▶ **TASK TO COMPLETE**:
Exact copies of all the lines below are needed, without the pictures.

** Opening EXERCISE DATA block **

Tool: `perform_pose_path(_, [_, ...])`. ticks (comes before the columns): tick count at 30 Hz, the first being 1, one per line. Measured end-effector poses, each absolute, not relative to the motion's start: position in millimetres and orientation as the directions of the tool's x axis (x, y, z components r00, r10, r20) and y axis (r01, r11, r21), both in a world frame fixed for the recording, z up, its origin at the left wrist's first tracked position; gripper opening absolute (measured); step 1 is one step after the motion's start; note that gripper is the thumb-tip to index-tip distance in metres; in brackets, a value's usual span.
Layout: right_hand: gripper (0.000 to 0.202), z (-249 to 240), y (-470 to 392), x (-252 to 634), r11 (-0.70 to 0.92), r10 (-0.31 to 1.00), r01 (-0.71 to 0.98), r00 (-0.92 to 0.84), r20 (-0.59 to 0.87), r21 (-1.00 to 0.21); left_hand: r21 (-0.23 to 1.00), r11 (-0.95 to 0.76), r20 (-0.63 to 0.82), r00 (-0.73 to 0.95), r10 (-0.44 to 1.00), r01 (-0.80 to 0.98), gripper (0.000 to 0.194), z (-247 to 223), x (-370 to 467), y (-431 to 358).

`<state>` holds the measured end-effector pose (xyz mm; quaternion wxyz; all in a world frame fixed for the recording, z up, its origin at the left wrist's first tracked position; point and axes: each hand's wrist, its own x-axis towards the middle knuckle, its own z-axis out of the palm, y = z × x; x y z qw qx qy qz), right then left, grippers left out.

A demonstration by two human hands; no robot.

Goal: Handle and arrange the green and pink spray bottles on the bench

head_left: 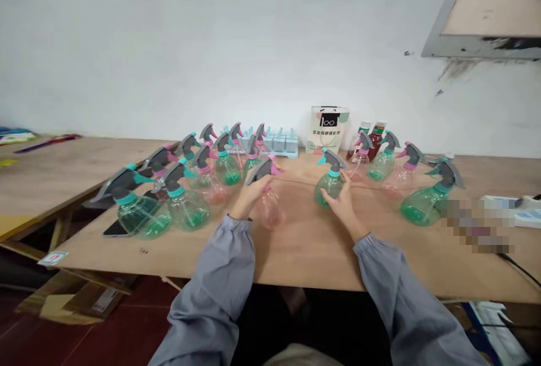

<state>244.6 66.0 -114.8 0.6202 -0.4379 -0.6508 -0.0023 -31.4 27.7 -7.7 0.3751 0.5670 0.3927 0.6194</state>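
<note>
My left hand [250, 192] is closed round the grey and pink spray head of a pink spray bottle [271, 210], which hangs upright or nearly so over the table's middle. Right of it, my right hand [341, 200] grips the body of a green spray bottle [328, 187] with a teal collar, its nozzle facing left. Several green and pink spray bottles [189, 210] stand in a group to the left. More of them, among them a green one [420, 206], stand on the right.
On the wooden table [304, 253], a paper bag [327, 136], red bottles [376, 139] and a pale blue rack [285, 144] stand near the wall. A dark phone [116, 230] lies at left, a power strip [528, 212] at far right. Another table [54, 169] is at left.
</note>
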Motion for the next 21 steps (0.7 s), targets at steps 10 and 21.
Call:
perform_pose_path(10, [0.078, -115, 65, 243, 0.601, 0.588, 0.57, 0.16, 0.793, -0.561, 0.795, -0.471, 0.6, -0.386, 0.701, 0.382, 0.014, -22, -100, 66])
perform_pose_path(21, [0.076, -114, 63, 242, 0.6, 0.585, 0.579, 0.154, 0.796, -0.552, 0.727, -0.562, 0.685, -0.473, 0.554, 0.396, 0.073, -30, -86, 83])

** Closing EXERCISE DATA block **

▶ **ANSWER SECTION**:
Tool: `perform_pose_path(_, [_, ...])`. ticks (comes before the columns): tick count at 30 Hz, the first being 1, one per line. Measured end-effector poses, each absolute, not relative to the motion's start: position in millimetres and orientation as the directions of the tool's x axis (x, y, z components r00, r10, r20) and y axis (r01, r11, r21), both in a world frame fixed for the recording, z up, its origin at the left wrist's first tracked position; gripper opening absolute (measured); step 1 is one step after the motion's start; note that gripper is the thumb-tip to index-tip distance in metres; in brackets, a value's usual span.
Layout: right_hand: gripper (0.000 to 0.202), z (-249 to 240), y (-470 to 392), x (-252 to 634), r11 (-0.70 to 0.92), r10 (-0.31 to 1.00), r01 (-0.71 to 0.98), r00 (-0.92 to 0.84), r20 (-0.59 to 0.87), r21 (-1.00 to 0.21); left_hand: r21 (-0.23 to 1.00), r11 (-0.95 to 0.76), r20 (-0.63 to 0.82), r00 (-0.73 to 0.95), r10 (-0.44 to 1.00), r01 (-0.80 to 0.98), gripper (0.000 to 0.194), z (-247 to 223), x (-370 to 467), y (-431 to 358).

`<state>` holds the measured end-effector pose (xyz mm; quaternion wxyz; all in a world frame fixed for the recording, z up, its origin at the left wrist's first tracked position; point and axes: each hand's wrist, its own x-axis towards the middle knuckle, its own z-axis out of the palm, y = z × x; x y z qw qx qy qz), right then left, grippers left out.

A demonstration by two human hands; no robot.

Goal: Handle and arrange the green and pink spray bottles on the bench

head_left: 

<state>244.6 66.0 -114.8 0.6202 -0.4379 -0.6508 -0.0023 -31.4 27.7 -7.7 0.3751 0.5670 0.3927 0.6194</state>
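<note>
My left hand [250, 192] is closed round the grey and pink spray head of a pink spray bottle [271, 210], which hangs upright or nearly so over the table's middle. Right of it, my right hand [341, 200] grips the body of a green spray bottle [328, 187] with a teal collar, its nozzle facing left. Several green and pink spray bottles [189, 210] stand in a group to the left. More of them, among them a green one [420, 206], stand on the right.
On the wooden table [304, 253], a paper bag [327, 136], red bottles [376, 139] and a pale blue rack [285, 144] stand near the wall. A dark phone [116, 230] lies at left, a power strip [528, 212] at far right. Another table [54, 169] is at left.
</note>
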Motion for the next 21 steps (0.7 s), targets at steps 10 and 21.
Call:
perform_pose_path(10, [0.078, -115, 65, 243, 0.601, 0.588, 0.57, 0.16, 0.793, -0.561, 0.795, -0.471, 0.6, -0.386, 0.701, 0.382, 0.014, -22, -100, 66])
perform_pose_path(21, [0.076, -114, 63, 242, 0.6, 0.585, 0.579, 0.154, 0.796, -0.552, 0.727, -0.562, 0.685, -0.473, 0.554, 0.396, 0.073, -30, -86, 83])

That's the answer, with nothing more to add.